:: Brief ::
A faithful copy is required of the lines from the top of the entries through the line that contains "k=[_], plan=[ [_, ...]", both included, with no pictures.

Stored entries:
================================
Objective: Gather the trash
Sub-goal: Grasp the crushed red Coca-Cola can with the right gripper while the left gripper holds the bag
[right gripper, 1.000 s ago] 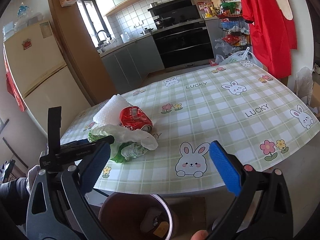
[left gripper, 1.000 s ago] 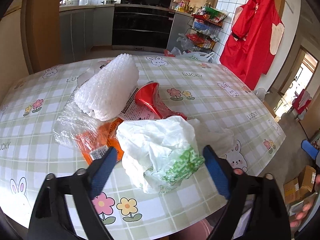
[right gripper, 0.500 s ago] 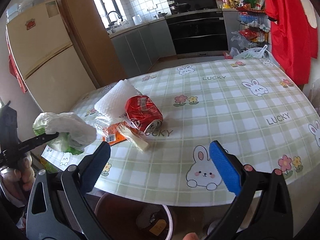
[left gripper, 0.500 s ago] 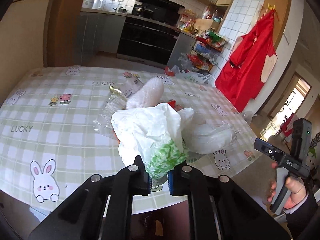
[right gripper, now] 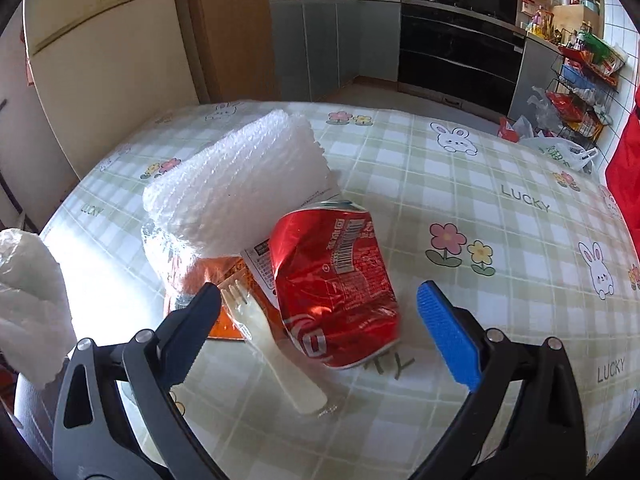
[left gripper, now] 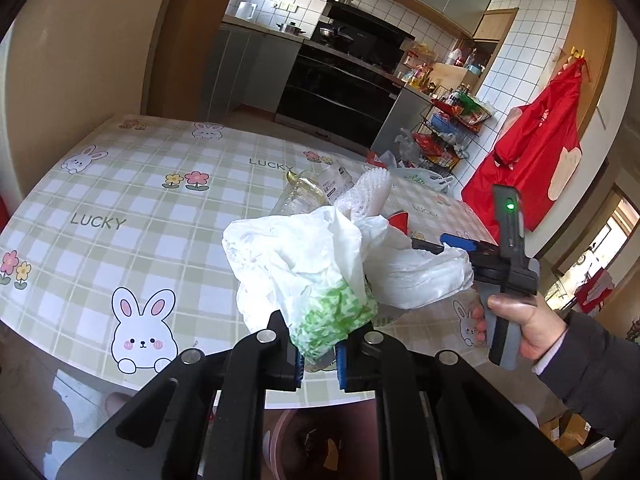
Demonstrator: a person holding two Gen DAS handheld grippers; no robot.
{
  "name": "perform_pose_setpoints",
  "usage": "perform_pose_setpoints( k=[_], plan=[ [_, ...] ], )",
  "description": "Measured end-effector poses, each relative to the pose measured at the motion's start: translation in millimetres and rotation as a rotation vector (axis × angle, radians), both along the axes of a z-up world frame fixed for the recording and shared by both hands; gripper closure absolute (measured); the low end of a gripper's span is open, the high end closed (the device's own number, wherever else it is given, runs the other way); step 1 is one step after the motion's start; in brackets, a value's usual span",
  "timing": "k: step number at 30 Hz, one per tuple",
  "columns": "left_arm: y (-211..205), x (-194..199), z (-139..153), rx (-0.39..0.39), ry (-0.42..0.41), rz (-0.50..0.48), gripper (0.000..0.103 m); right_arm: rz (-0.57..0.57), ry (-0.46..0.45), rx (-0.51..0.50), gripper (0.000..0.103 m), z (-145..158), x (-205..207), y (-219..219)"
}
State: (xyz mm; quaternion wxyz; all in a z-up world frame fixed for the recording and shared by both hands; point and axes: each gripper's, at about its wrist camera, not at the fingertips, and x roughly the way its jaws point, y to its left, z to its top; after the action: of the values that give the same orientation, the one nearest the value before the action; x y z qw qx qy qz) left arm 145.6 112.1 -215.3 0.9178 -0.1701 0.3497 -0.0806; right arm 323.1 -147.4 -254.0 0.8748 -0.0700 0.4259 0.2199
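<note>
My left gripper (left gripper: 318,364) is shut on a crumpled white and green plastic bag (left gripper: 308,268), held up off the table over a brown bin (left gripper: 316,444) below the table edge. My right gripper (right gripper: 316,332) is open around a crushed red can (right gripper: 336,280) lying on the checked tablecloth (right gripper: 480,216); its fingers stand on either side without touching. A white plastic fork (right gripper: 272,344) lies beside the can. Behind are white foam netting (right gripper: 240,188), an orange wrapper (right gripper: 228,280) and clear plastic. The right gripper also shows in the left wrist view (left gripper: 460,242).
The bag shows at the left edge of the right wrist view (right gripper: 28,292). A clear plastic bottle (left gripper: 300,196) lies behind the foam. Beyond the table stand a fridge (right gripper: 100,52), an oven (right gripper: 456,52), a wire rack (right gripper: 584,92) and a red apron (left gripper: 540,152).
My left gripper closed on the bag and lifted it off the table, back over the bin. My right gripper moved forward and now straddles the red can.
</note>
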Motion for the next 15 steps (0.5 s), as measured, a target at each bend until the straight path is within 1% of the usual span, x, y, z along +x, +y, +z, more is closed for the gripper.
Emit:
perform_pose_setpoints(
  k=[2, 3, 6, 9, 11, 13, 14, 15],
  plan=[
    [3, -2, -4, -0.016, 0.007, 0.001, 0.091, -0.006, 0.018, -0.015, 0.013, -9, 8, 7],
    [3, -4, -6, -0.015, 0.006, 0.002, 0.091, -0.011, 0.025, -0.021, 0.017, -11, 12, 10],
    [7, -7, -8, -0.003, 0.003, 0.005, 0.091, -0.021, 0.037, -0.031, 0.019, -15, 19, 16],
    [13, -8, -8, -0.013, 0.003, 0.017, 0.091, -0.033, 0.033, -0.044, 0.019, -15, 22, 17],
    [16, -8, -8, -0.014, 0.001, 0.031, 0.091, -0.039, 0.043, -0.061, 0.024, -17, 24, 17],
    [18, -9, -9, -0.017, 0.004, 0.045, 0.091, -0.042, 0.056, -0.088, 0.037, -19, 25, 16],
    [19, -9, -10, -0.019, 0.007, 0.052, 0.091, -0.043, 0.063, -0.097, 0.041, -19, 25, 15],
    [19, -9, -10, -0.021, 0.011, 0.057, 0.091, -0.045, 0.067, -0.094, 0.052, -19, 27, 12]
  ],
)
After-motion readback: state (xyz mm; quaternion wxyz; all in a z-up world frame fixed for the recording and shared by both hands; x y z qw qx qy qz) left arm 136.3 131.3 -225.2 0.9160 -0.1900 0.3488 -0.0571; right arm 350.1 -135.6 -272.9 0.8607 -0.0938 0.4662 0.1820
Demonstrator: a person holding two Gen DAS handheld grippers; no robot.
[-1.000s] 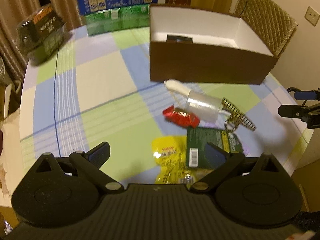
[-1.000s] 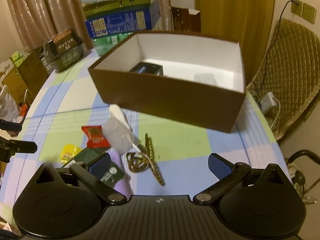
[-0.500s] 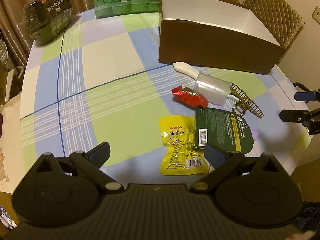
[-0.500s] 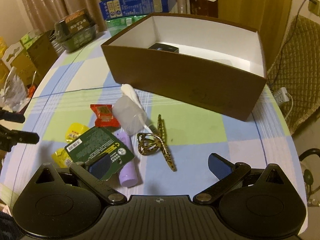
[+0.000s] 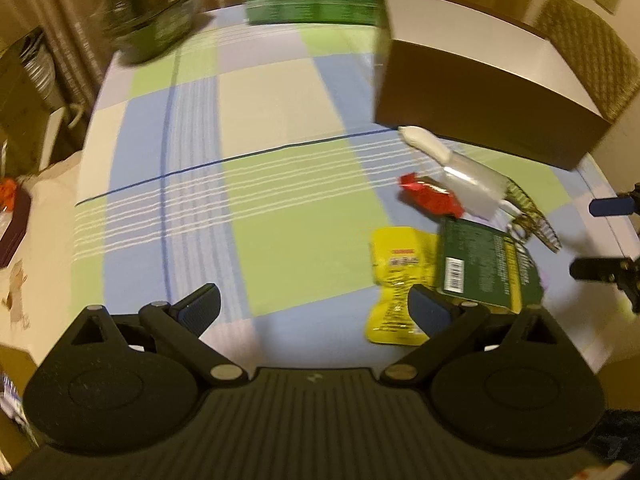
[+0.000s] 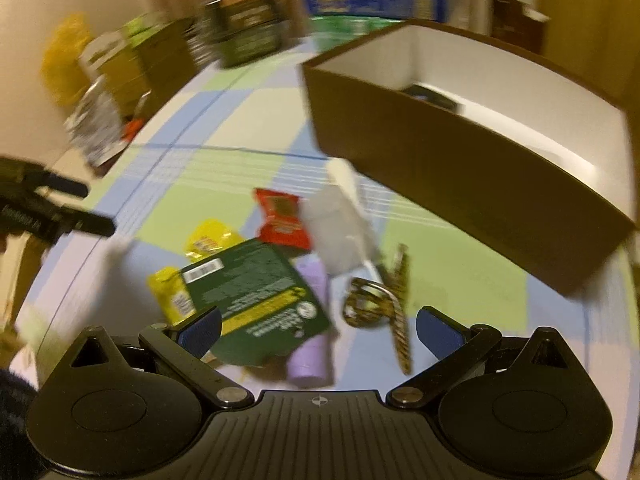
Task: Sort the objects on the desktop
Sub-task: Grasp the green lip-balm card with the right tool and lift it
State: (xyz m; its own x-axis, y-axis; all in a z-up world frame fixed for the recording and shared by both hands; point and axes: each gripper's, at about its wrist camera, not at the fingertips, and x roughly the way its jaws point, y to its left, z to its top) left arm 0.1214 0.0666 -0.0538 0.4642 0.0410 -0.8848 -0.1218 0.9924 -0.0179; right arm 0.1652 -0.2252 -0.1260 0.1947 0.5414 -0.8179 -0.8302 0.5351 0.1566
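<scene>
Both frames have turned blurry since half a second ago. The left gripper [image 5: 314, 306] and right gripper [image 6: 318, 326] stay wide open, empty, above the green packet [image 6: 256, 286] near the brown box [image 6: 472, 172].

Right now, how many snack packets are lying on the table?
2: a red packet beside the lint roller, and a yellow packet partly under the green card. More may be hidden beneath it.

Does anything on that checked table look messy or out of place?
Yes: the loose things lie in an overlapping heap beside the brown box. The green card rests partly on the yellow packet and purple tube; the hair clip lies askew. Nothing looks spilled or broken.
</scene>
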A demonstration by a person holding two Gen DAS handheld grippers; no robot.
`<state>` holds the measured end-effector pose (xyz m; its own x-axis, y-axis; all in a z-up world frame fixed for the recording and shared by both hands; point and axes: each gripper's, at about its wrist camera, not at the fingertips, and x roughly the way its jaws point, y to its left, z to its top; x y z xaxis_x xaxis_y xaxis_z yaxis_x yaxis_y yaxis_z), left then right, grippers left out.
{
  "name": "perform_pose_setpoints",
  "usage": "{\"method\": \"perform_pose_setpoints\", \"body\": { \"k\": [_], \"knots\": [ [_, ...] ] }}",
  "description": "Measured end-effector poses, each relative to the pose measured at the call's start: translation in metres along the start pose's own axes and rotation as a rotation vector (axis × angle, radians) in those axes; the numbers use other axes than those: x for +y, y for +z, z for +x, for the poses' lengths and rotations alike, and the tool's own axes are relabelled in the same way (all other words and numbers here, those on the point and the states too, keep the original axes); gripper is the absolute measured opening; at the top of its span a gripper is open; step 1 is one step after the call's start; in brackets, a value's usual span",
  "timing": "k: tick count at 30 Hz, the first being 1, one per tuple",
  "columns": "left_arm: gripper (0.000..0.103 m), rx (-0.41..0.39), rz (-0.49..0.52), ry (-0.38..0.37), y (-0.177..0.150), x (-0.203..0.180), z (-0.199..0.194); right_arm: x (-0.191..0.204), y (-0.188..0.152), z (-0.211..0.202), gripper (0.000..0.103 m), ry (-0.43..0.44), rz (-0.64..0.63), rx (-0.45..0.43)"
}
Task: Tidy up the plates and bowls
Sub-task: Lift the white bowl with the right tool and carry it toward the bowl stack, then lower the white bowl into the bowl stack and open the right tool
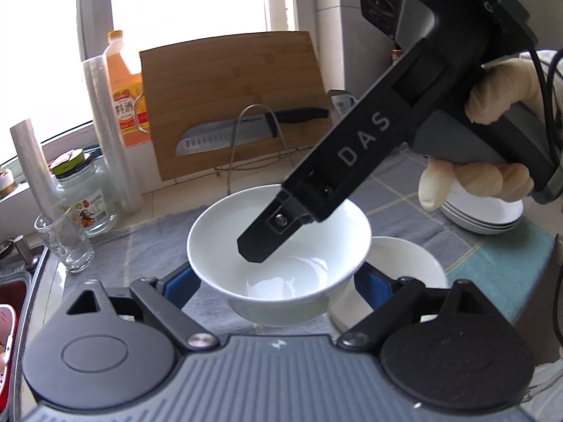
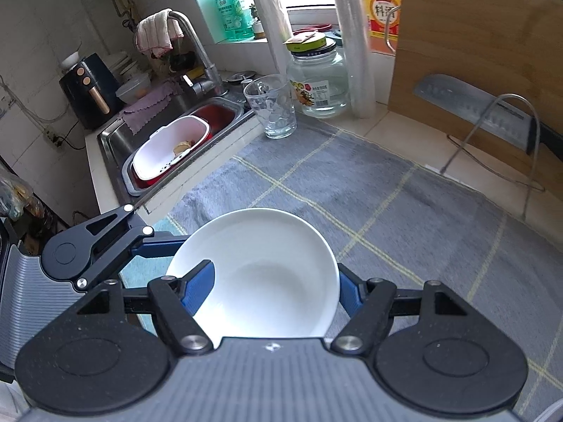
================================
:: Completed exercise ::
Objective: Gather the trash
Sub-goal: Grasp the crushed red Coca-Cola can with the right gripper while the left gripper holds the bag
[right gripper, 1.000 s ago] 
[left gripper, 1.000 s ago] 
[right gripper, 0.500 s ago] 
[left gripper, 0.500 s ago] 
[right gripper, now] 
[left gripper, now] 
Demonstrator: a person holding two Gen DAS handheld grippers; no robot.
{
  "name": "perform_pose_setpoints",
  "usage": "perform_pose_setpoints( k=[_], plan=[ [_, ...] ], )",

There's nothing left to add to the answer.